Su madre consideró que tenía mucho tiempo libre y había que ocuparlo en algo más que juegos solitarios y lectura, un día apareció con un cuaderno pentagramado, lápiz y borrador y le entregó simplemente diciendo: “A partir de mañana vas a estudiar piano…”
Sintió miedo ante esta decisión pero la acató sin una palabra, sin un gesto. Obediente, tomó sus clases pero además de aprender a ejecutar un instrumento le sirvió para desarrollar sus habilidades educativas, ocupaba el tiempo ayudando a la profesora, dando clases a aquellos que estaban en un nivel más bajo.
No fue suficiente, su madre le incorporó el estudio de tejido y bordado en un colegio religioso. El resultado fue el mismo: ayudaba a atender los pequeños del jardín de infantes que allí funcionaba y luego, hasta que la buscaran al anochecer para el regreso a su casa, se unía a las monjas en la oración de la tarde. Era un cuarto muy acogedor, austero, sólo tenía unos bancos y una mesita pero se sentía muy confortada en ese círculo de paz.
La madre no lo entendió así, le parecía tiempo perdido, no veía resultado en el aprendizaje de las labores, ella no percibía que lo que estaba haciendo era el aprendizaje de la vida y del servicio. Las monjas que la comprendieron desde el primer momento, se dieron cuenta que allí era feliz e intentaron retenerla. Fue inútil cuando su madre se proponía algo no había retroceso.
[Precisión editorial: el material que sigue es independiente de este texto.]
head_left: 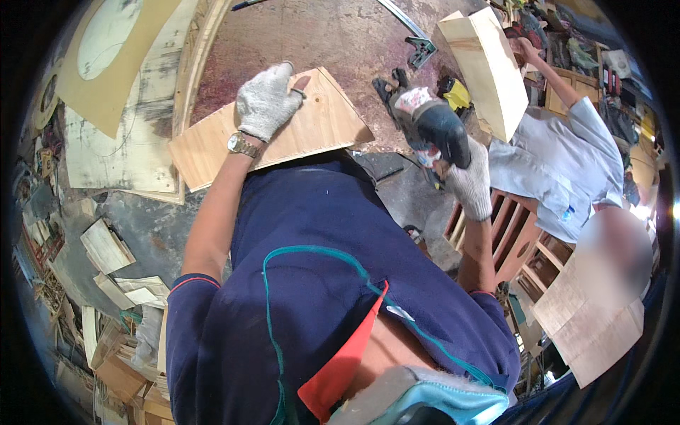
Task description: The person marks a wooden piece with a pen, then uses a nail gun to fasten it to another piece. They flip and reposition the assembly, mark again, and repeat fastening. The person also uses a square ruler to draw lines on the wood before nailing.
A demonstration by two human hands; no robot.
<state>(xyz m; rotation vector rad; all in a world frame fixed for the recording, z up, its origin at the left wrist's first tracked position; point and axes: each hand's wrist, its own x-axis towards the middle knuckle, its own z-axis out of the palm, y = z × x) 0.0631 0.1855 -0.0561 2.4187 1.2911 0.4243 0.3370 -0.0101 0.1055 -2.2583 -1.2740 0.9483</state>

Era más fácil su relación con los adultos que con los niños. Sorprendentemente el desparpajo y la desinhibición con la que los niños hablan la hacían sentir avergonzada y su timidez se agudizaba aún más. No podía compartir juegos porque no disfrutaba. Era un adulto escondido en el cuerpo de una niña.
Pero por suerte se abrió una nueva puerta. Por propia iniciativa pidió permiso para estudiar danzas y se lo concedieron, fue su logro personal. La conjunción de la música y la danza la hacían vibrar y vivir con toda su intensidad, podía expresar sus miedos y alegrías, sus dolores y fantasías. Fue el lenguaje que le permitió liberarse y la acompañó toda la vida.
Pero había algo que se mantuvo como una constante, su disociación, cuando debía enfrentar cosas difíciles se enroscaba en si misma, oía y veía todo a través de una ventana, escuchaba su voz y observaba desde afuera, desde el espacio.
Sus mejores momentos eran cuando deambulaba por el campo como un animalillo salvaje, descalza y con pantaloncitos cortos, disfrutando con su amigo de correrías a la orilla de la laguna juntando conchillas que después decoraría. Volvía desgreñada, llena de arañazos de las plantas y moretones por los golpes pero conforme con la aventura, no se quejaba y su madre no lo notaba.
Adoraba la libertad y la lograba leyendo. Durante sus expediciones, eran los únicos momentos en que podía sentirla en la realidad, por ello se relacionaba mejor con varones, ellos no competían, ni lloriqueaban, compartían pequeños descubrimientos como grandes hechos históricos, ellos no preguntaban.